L’Ufficiale medico dell’Aeronautica ha il compito di tutelare e sorvegliare la salute del personale militare e civile dell’aeronautica militare nell’ambito del territorio nazionale e internazionale e di verificare il mantenimento dei requisiti per l’idoneità al volo del personale aeronavigante civile e militare di tutte le Forze Armate e dei Corpi Armati dello Stato.

 

 

Il Corpo sanitario della Marina Militare

 

Gli Ufficiali medici a bordo delle unità navali della Marina ricoprono l’incarico di Capo Componente Sanitaria.
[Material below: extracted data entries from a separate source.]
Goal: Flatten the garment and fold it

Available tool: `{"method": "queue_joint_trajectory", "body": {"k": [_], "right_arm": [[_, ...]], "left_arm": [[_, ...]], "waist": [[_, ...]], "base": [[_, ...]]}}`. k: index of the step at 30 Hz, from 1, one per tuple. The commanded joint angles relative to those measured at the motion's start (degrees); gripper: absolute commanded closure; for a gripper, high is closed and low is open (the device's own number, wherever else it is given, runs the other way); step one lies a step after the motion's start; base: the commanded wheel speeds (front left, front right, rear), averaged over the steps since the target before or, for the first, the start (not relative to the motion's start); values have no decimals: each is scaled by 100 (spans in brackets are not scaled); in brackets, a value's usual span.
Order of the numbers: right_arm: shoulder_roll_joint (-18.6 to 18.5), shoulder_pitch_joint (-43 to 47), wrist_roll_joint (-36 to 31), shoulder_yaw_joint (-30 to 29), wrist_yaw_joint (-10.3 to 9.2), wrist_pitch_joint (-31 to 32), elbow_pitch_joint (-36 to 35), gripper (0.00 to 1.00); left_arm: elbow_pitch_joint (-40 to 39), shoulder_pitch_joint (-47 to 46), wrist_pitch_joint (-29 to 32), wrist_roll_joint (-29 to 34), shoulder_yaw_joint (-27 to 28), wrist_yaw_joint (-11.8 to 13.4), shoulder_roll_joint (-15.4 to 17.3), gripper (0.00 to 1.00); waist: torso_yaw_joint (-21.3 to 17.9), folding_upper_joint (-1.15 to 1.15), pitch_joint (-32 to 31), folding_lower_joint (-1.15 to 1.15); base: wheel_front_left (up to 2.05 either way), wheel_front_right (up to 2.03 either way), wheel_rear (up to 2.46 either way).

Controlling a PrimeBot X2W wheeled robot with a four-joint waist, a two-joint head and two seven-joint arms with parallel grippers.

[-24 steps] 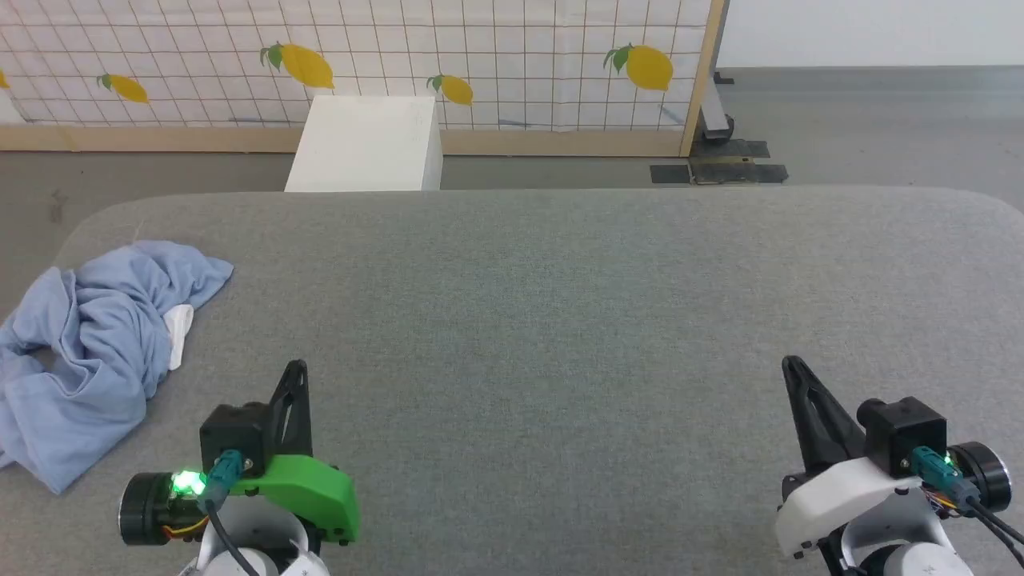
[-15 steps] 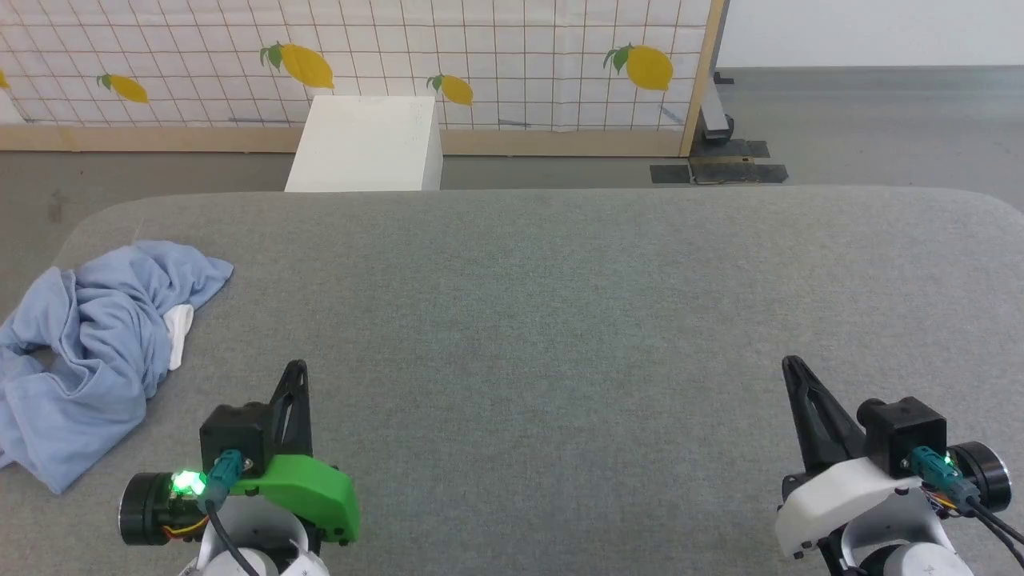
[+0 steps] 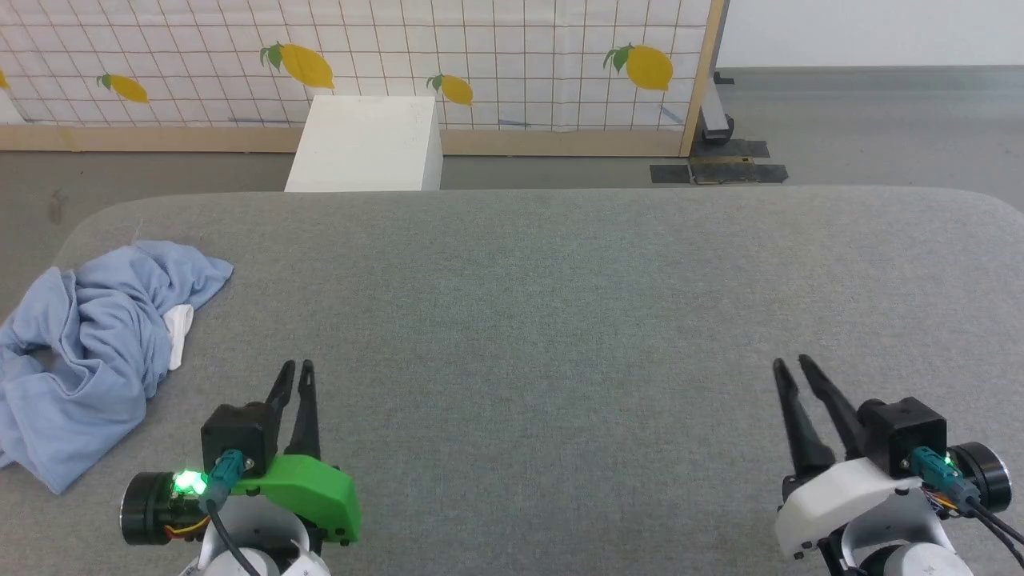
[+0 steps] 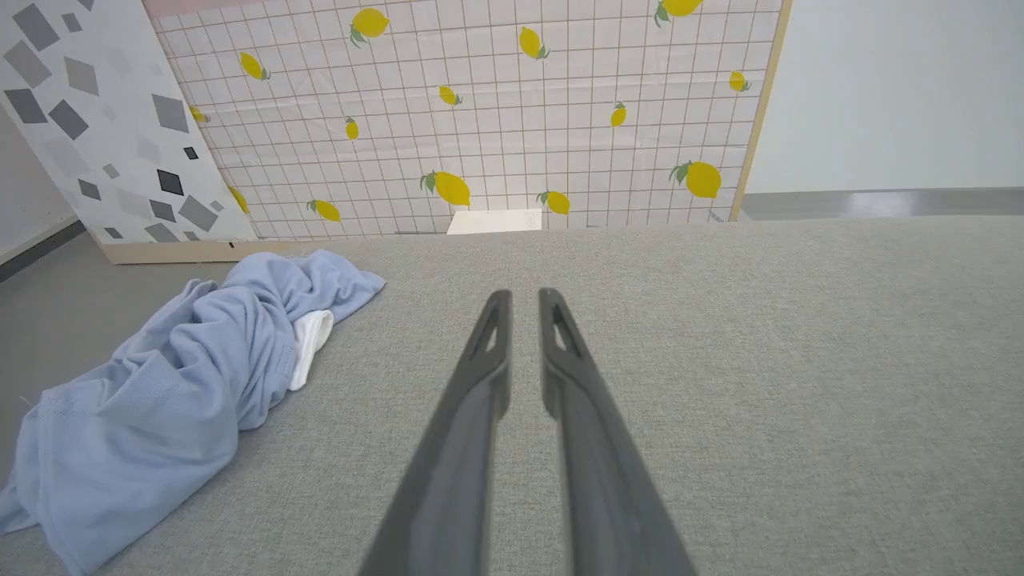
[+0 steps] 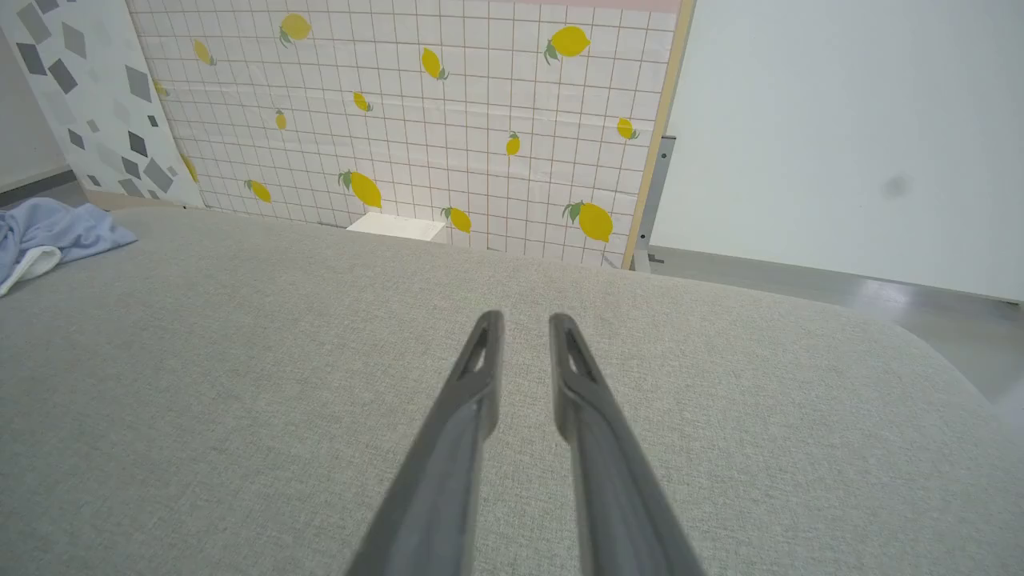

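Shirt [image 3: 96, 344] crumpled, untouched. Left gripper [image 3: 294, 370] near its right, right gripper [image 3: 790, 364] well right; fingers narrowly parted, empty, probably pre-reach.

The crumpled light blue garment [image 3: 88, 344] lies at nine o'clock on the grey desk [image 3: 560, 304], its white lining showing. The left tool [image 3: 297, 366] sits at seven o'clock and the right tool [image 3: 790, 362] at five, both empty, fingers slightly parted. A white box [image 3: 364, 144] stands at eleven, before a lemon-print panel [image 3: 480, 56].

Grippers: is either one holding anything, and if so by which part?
Nothing is held: the left gripper and right gripper hover empty, fingers slightly apart; the shirt lies crumpled, untouched.
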Motion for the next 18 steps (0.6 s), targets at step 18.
{"method": "queue_joint_trajectory", "body": {"k": [18], "right_arm": [[2, -57, 126, -73, -1, -165, 60, 0]], "left_arm": [[223, -108, -212, -188, -133, 197, 7, 0]], "waist": [[372, 0, -1, 0]], "base": [[0, 0, 0]]}}
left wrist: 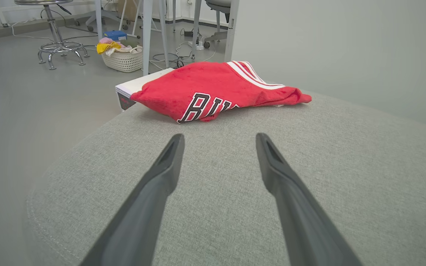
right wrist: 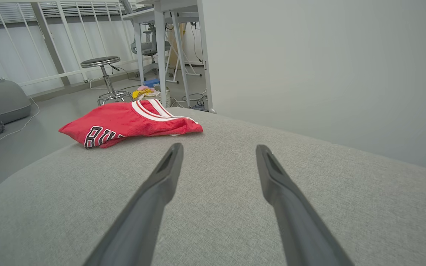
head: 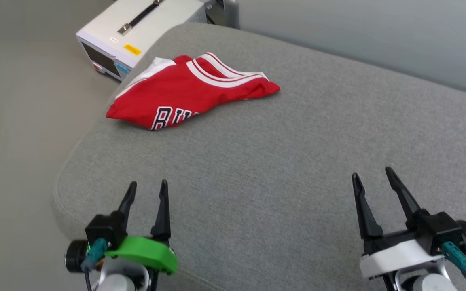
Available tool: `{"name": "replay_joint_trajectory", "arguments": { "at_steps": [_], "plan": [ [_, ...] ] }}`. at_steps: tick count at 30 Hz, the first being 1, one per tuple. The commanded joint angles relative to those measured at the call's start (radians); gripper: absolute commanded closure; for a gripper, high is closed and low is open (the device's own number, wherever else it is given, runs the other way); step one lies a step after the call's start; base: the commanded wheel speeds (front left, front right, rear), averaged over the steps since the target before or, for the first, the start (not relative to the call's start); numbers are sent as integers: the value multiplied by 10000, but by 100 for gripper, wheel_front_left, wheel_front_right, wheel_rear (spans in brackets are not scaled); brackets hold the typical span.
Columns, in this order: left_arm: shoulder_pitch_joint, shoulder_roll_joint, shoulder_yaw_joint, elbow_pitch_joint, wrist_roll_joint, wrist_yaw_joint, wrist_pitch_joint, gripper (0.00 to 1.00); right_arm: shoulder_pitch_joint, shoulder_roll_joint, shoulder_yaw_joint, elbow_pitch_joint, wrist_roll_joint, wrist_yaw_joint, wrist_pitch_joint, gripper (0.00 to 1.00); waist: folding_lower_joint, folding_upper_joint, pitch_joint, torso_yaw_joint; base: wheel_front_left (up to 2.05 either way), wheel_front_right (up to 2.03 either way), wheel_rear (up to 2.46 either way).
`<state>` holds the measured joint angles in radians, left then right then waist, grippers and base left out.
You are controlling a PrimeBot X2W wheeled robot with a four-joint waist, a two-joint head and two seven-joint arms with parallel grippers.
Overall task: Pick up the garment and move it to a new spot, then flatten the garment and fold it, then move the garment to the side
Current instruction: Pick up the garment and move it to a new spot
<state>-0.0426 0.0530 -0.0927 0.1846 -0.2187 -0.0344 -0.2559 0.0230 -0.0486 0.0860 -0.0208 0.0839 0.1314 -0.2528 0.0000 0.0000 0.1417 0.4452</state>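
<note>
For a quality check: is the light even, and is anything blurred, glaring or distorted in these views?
Head view: soft even light, faint shadow under the garment, no glare. Left wrist view: left end effector soft near the lens, cushion edge bowed. Right wrist view: right end effector likewise, garment sharp.

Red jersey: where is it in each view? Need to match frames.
Head view: red jersey upper left, far-left corner of the grey cushion.
Left wrist view: red jersey top centre, beyond the left claw.
Right wrist view: red jersey upper left, left of the right claw.
Shared landmark: its black "BU" lettering.
</note>
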Motion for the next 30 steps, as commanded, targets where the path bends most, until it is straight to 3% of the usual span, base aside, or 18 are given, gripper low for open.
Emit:
{"name": "replay_joint_trajectory", "arguments": {
  "at_steps": [1, 6, 13, 22, 30],
  "plan": [
    [-506, -3, 133, 102, 102, -133, -59, 0, -268, -16, 59, -165, -136, -7, -90, 0, 0, 0, 775, -425, 0, 0, 0],
    [-2230, 644, 344, 1303, 98, -553, 57, 0, -844, -224, 296, -735, -443, -7, -90, 0, 0, 0, 2060, -1042, 0, 0, 0],
    [-5247, 2084, 405, 2550, -515, -890, 1576, 0, -1564, -457, 331, -1350, -581, -7, -90, 0, 0, 0, 3519, -1967, 0, 0, 0],
    [-7772, 3971, -879, 4026, -2093, -959, 4615, 0, -2063, -638, 484, -1586, -658, -7, -90, 0, 0, 0, 4742, -2947, 0, 0, 0],
    [-8396, 5040, -2011, 4966, -3672, -961, 6512, 0, -2156, -506, 621, -1657, -670, -7, -90, 0, 0, 0, 5112, -3481, 0, 0, 0]
  ]
}}
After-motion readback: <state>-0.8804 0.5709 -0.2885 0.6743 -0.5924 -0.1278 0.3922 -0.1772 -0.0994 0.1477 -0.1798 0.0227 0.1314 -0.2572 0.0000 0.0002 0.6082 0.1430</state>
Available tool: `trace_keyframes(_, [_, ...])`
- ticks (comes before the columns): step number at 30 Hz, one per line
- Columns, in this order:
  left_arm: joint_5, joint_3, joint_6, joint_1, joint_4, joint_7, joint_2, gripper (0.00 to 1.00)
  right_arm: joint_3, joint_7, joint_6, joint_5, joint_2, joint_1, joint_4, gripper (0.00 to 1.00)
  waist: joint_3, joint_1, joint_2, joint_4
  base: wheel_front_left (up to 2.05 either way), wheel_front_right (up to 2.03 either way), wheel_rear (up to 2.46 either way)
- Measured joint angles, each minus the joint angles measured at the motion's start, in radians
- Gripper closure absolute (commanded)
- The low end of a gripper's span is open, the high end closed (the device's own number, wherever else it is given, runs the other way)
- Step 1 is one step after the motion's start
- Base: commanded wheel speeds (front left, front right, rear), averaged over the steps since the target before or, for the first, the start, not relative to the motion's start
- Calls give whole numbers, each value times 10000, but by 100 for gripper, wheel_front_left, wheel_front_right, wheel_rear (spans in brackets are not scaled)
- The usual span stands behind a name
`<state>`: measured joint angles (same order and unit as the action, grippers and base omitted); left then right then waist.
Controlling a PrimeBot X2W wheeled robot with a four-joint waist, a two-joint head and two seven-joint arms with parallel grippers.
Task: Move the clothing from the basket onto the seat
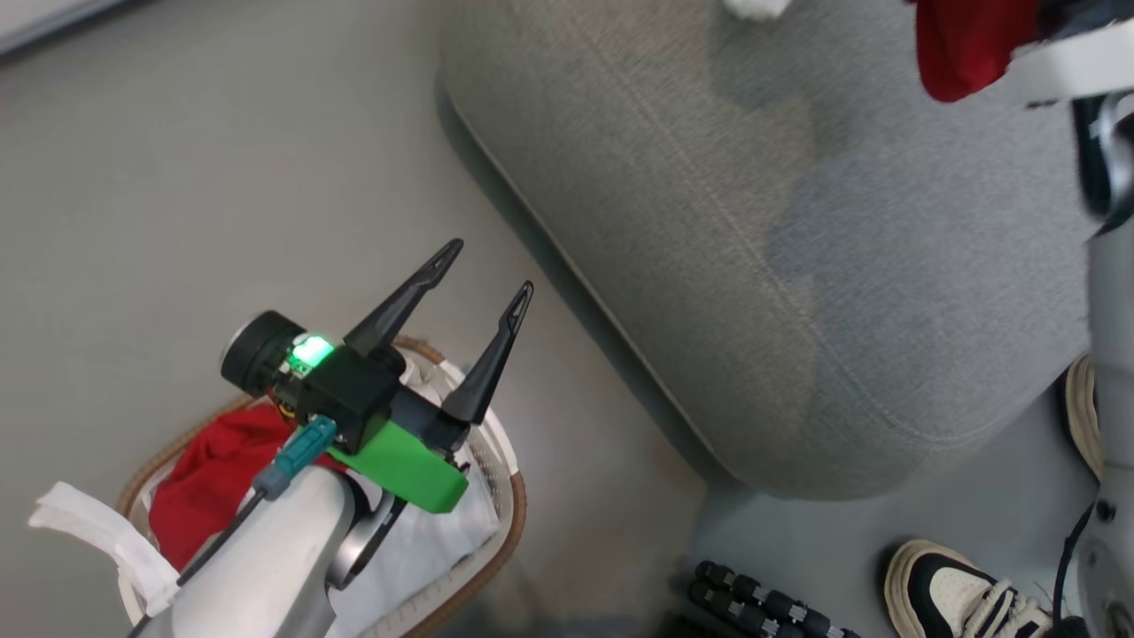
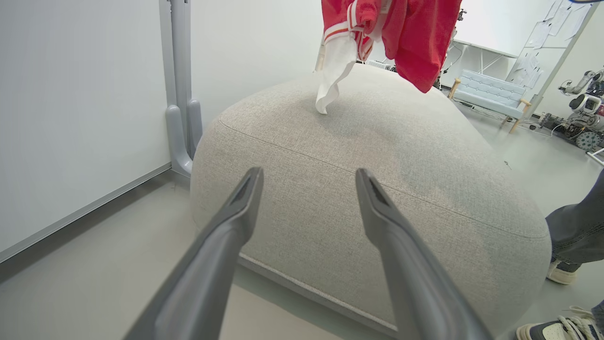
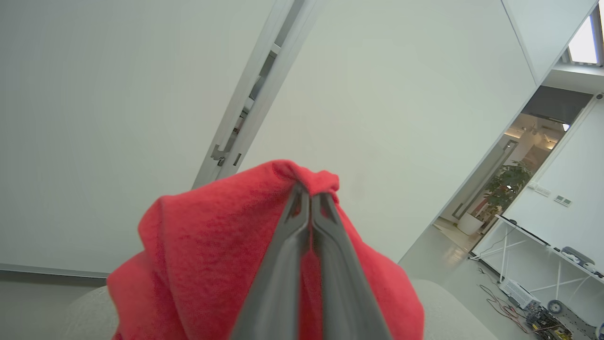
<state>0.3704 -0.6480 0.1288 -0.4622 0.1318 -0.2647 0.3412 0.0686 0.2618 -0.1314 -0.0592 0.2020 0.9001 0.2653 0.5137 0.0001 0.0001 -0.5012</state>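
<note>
My right gripper is shut on a red piece of clothing that drapes down from its tips. The same garment, with white panels and stripe trim, hangs above the far part of the grey seat, its white end touching the cushion. In the head view it shows as red cloth at the top right over the seat. My left gripper is open and holds nothing, above the basket. Another red garment lies in the basket on the white liner.
A person's shoes stand on the floor by the seat's near right corner, with a leg beside it. A black ribbed object lies on the floor between basket and shoes. A white wall and grey post rise left of the seat.
</note>
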Motion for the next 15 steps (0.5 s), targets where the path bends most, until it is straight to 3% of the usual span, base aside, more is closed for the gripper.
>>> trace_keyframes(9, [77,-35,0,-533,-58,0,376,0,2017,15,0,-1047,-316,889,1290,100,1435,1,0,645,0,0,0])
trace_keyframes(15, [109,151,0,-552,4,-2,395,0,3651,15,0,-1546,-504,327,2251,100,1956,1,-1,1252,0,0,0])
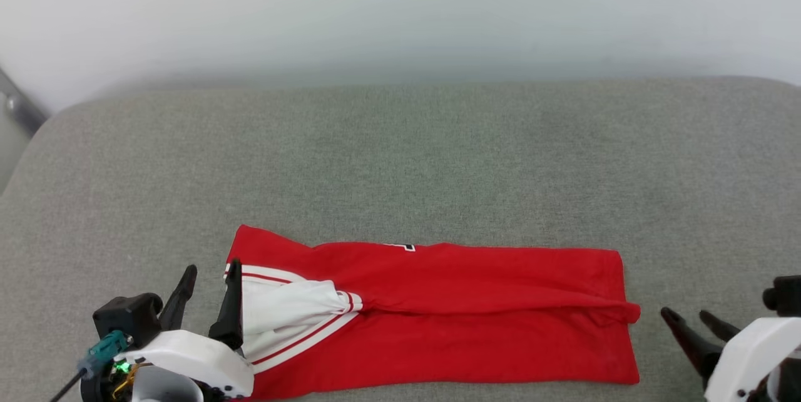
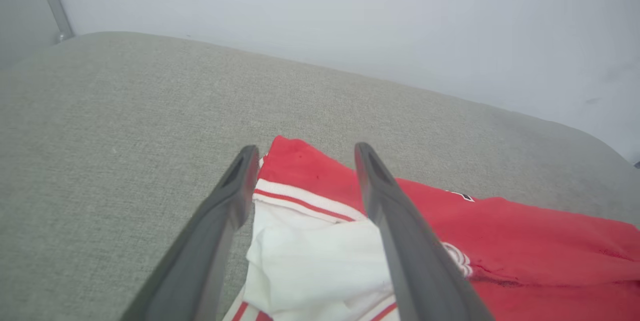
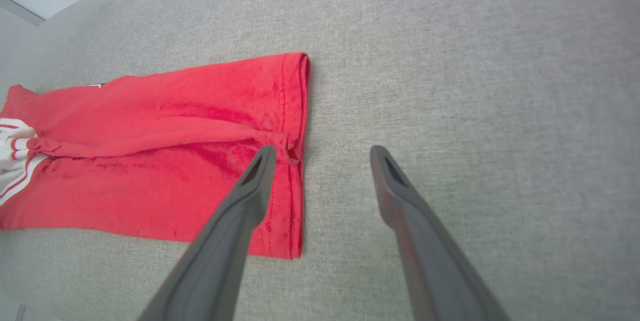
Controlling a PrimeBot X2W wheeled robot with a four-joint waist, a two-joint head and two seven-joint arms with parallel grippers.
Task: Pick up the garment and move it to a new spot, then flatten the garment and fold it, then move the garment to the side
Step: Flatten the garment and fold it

I medici sono in prima linea anche nella selezione nell’ambito degli arruolamenti e nella prevenzione e profilassi nei riguardi del personale militare e civile della Forza Armata.

 

Conseguita la laurea e superato l’esame di Stato che conferisce l’abilitazione all’esercizio della professione di Medico Chirurgo, gli Ufficiali seguono specifici corsi formativi propedeutici al loro effettivo impiego, quali:

 

  • il corso ATLS (Advanced Trauma Life Support), riconosciuto dall’ACS (American College of Surgeons) con rilascio di diploma di abilitazione della validità di quattro anni;
  • il corso BLS-D (Basic Life Support- Defibrillation) riconosciuto dall’IRC (Italian Resuscitation Council) con rilascio del diploma di abilitazione della validità di due anni;
  • un corso di full immersion per il perfezionamento della conoscenza della lingua inglese, della durata di quattro settimane in un paese anglofono;
  • il corso di medicina di combattimento;
  • uno stage presso il DEU (Dipartimento di Emergenze ed Urgenze) dell’AOUP, in Chirurgia d’Urgenza e Primo Soccorso in Teatro Bellico;
  • un tirocinio di medicina iperbarica;
  • il corso Helo-Dunker, strutturato per fornire ai corsisti una conoscenza di base sulle procedure e sulle tecniche di evacuazione da elicottero e di recupero di personale eventualmente intrappolato nello stesso. Il corso è formato da una breve parte teorica e da un addestramento pratico durante i quali ai corsisti sarà richiesto di dimostrare il loro livello di comprensione dei contenuti del programma di addestramento.